WHAT YOU HAVE TO DO: Print, exactly as they appear in the listing below, the lines from the line with "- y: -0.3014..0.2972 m" to the line with "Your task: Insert", with both end lines kept.

______________________________

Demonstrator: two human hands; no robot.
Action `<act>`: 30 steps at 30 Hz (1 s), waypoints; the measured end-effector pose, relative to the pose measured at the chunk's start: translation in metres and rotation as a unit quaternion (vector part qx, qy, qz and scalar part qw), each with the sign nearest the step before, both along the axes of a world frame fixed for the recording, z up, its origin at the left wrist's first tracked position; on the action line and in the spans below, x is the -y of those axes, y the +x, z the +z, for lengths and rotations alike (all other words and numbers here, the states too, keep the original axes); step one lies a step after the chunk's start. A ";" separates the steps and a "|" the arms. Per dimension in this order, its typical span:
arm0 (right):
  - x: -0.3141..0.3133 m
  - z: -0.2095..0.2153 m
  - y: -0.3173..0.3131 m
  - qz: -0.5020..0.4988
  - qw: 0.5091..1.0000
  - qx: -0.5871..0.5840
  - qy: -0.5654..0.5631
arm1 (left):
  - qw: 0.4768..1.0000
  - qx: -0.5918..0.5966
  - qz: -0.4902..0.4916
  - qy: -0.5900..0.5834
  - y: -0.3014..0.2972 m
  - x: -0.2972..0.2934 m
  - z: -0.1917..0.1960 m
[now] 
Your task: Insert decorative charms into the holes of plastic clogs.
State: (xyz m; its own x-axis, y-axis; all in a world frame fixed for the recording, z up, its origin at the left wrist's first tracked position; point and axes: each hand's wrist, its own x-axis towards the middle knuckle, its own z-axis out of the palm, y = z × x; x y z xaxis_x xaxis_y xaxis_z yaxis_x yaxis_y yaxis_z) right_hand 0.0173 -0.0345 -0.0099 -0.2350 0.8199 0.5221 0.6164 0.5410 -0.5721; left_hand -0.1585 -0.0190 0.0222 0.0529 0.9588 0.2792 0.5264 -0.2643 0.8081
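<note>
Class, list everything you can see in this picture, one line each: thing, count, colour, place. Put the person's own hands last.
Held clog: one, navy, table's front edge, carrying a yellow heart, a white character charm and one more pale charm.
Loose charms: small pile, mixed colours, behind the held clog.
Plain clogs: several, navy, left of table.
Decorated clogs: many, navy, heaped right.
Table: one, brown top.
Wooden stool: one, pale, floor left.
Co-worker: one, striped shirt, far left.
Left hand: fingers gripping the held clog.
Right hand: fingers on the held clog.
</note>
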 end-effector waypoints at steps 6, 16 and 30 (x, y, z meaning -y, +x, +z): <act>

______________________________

RESULT FOR THIS EXERCISE:
  - y: -0.3014..0.2972 m
  - x: -0.2972..0.2934 m
  - z: -0.1917..0.1960 m
[now] 
Your task: Insert decorative charms into the holes of plastic clogs.

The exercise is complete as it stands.